Она и правда любила его все эти годы. Как любят своих мужей, партнёров, любовников нормальные земные женщины. Тогда как то, что случилось между ней и Арсением, никакого отношения к обыденной жизни не имело. Ей даже неловко было называть это тем же словом, которым пользовались все остальные. Тем более, что с таким же успехом это можно было обозначить каким-нибудь другим условным понятием, например «болезнь» или «экстаз», «рождение» или «смерть», «падение» или «вознесение». Это всё были только слова. Обозначения. Тогда как проживаемое ими относилось совсем к другой категории, которой она не знала, да, собственно, это было и неважно, как обозначать. Ради одного случая во всей истории человечества стоит ли биться над обозначением? Да и не Петрарка же она, и не Пушкин, в конце концов, чтобы даже пытаться.
Даже друг с другом, в самые непереносимые щемящие мгновения, они с Арсением погружались в звенящее оглушительное молчание. Когда, казалось, они переставали дышать, не только говорить. И оставалось только это смертельно-блаженное замирание сердец.
И было невыносимо страшно.
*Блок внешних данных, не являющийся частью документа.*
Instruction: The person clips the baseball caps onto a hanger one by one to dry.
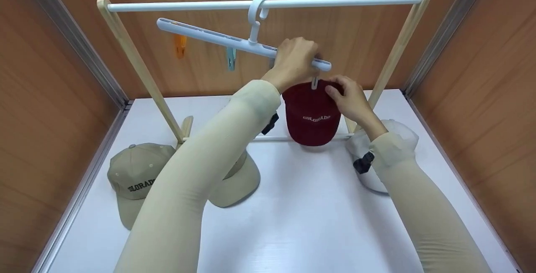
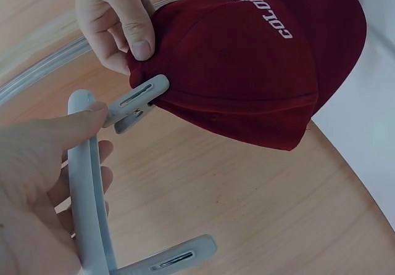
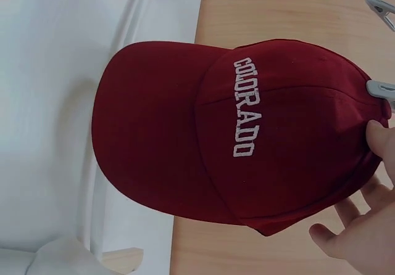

От того, что откуда-то, из каких-то темных глубин приходило знание того, что любовь трагична, в античном понимании смысла. Как трагичны такие глобальные понятия, как ЖИЗНЬ, СМЕРТЬ, ПРЕДАТЕЛЬСТВО, РАСПЛАТА, БЕЗЫСХОДНОСТЬ. И ещё было страшно от мысли, что этого могло бы не быть вообще. Что это может почему-то оборваться.
Они сливались в эти мгновения настолько, что не понимали, кто из них другой.
Дождавшись закрытия балетной школы на лето, Арсений увёз Нику в Лондон. Там, в уютной квартире с небольшой террасой, выходившей прямо на Holland park, вне зоны Ксеньки-ной радиоактивной ненависти, Ника почувствовала себя гораздо спокойней. Пока Арсений работал первую половину дня, она гуляла в парке, кормила уток и лебедей, нежилась на солнце на зелёных лужайках. Потом они ходили по музеям, концертам, театрам, благо этого в Лондоне больше, чем может переварить самый требовательный и ненасытный потребитель культурных ценностей.
Арсению пачками приходили приглашения на всяческие презентации, вернисажи, премьеры и приёмы. Он был вхож в несколько самых изысканных лондонских клубов, принимаем в паре-тройке высоких аристократических семей и, в силу своей деятельности, хорошо знаком с целым выводком российских олигархов. Последние покупали у него вертолёты и самолёты в частное пользование и обращались за советами по вопросам инвестиций.
Это был совершенно особый, незнакомый доселе Нике мир. Она наблюдала за представителями этой фауны сначала с любопытством, потом со всё более нарастающим отвращением и, наконец, получив over-dose, наотрез отказалась от всяческого с ними контакта.